The Democrats who won in 2008, including President Obama, are “left-wing radicals” who lead a “secular socialist machine,” he wrote in his 2010 book, “To Save America.” He accused them of producing “the greatest political corruption ever seen in modern America.” And then the inevitable historical coup de grâce: “The secular-socialist machine represents as great a threat to America as Nazi Germany or the Soviet Union once did.”
The slurs don’t stop there. He compared the Muslims who wanted to open an Islamic center in Lower Manhattan to the German Reich, saying it “would be like putting a Nazi sign next to the Holocaust Museum.” He is promoting the fringe idea that “jihadis” are intent on imposing Islamic law on every American village and farm.

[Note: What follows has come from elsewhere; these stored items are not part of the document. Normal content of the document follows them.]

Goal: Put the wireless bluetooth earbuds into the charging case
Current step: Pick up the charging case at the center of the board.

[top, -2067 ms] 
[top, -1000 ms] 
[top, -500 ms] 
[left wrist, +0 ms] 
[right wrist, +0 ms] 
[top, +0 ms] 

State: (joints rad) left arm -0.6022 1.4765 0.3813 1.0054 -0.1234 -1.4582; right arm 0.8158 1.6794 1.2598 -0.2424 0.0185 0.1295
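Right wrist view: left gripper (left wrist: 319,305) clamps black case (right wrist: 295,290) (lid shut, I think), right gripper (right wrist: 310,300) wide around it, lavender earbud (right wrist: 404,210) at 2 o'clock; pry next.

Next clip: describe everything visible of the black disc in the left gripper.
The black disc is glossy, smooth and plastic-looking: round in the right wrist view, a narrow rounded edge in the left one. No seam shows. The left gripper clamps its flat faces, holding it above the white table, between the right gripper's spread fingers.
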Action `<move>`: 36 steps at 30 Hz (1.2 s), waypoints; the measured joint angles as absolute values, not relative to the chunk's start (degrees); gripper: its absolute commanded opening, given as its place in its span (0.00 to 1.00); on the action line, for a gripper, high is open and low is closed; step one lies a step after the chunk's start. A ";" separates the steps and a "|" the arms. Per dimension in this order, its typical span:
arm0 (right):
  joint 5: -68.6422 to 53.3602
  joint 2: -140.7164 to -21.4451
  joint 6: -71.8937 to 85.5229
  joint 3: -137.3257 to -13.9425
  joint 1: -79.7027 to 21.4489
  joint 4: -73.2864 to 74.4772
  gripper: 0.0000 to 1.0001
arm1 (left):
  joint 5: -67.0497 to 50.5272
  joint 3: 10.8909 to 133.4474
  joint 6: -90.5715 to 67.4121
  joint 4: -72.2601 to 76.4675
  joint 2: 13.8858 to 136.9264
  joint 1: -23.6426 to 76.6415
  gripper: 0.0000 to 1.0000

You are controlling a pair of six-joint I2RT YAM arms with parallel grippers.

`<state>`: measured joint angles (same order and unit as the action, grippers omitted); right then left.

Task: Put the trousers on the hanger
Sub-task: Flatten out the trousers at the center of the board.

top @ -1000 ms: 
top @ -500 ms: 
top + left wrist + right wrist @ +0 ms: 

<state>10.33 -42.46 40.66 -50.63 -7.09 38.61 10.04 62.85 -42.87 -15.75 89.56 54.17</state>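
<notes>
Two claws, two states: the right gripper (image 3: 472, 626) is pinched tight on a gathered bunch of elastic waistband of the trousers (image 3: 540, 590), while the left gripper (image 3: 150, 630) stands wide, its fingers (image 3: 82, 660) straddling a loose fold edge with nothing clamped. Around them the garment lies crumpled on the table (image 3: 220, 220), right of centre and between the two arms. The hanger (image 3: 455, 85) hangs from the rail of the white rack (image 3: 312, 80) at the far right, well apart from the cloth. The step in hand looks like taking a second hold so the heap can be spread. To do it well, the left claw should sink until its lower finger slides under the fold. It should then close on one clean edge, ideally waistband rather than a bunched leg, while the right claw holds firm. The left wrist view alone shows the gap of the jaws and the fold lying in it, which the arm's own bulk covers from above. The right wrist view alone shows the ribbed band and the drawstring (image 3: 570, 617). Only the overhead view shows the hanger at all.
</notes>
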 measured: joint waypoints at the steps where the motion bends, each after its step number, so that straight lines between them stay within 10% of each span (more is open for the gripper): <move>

Last year, he called for a federal law to stop the (nonexistent) onslaught of Sharia on American jurisprudence and accused the left of refusing to acknowledge its “mortal threat to the survival of freedom in the United States and in the world as we know it.” This nuanced grasp of world affairs was reinforced when he said that Mr. Obama displayed “Kenyan, anti-colonial behavior.”
In his world, advocates for gay rights are imposing a “gay and secular fascism” using violence and harassment, blacks have little entrepreneurial tradition, and Justice Sonia Sotomayor of the Supreme Court is a “Latina woman racist.” (He kind of took back that last slur.)
Despite all this, not to mention the ethics violation when he was speaker, Mr. Gingrich’s real liability among the conservative and fundamentalist groups that dominate the Republican primaries is his personal history of infidelity that led to two sordid divorces. (Much of which took place while he was denouncing President Bill Clinton for moral transgressions.) That may explain his endless calls to restore Judeo-Christian values.
It is sometimes difficult to know what some Republican candidates stand for, as they pander to the far right without alienating the center. It is not difficult to know what Newt Gingrich stands for, and to find it repellent.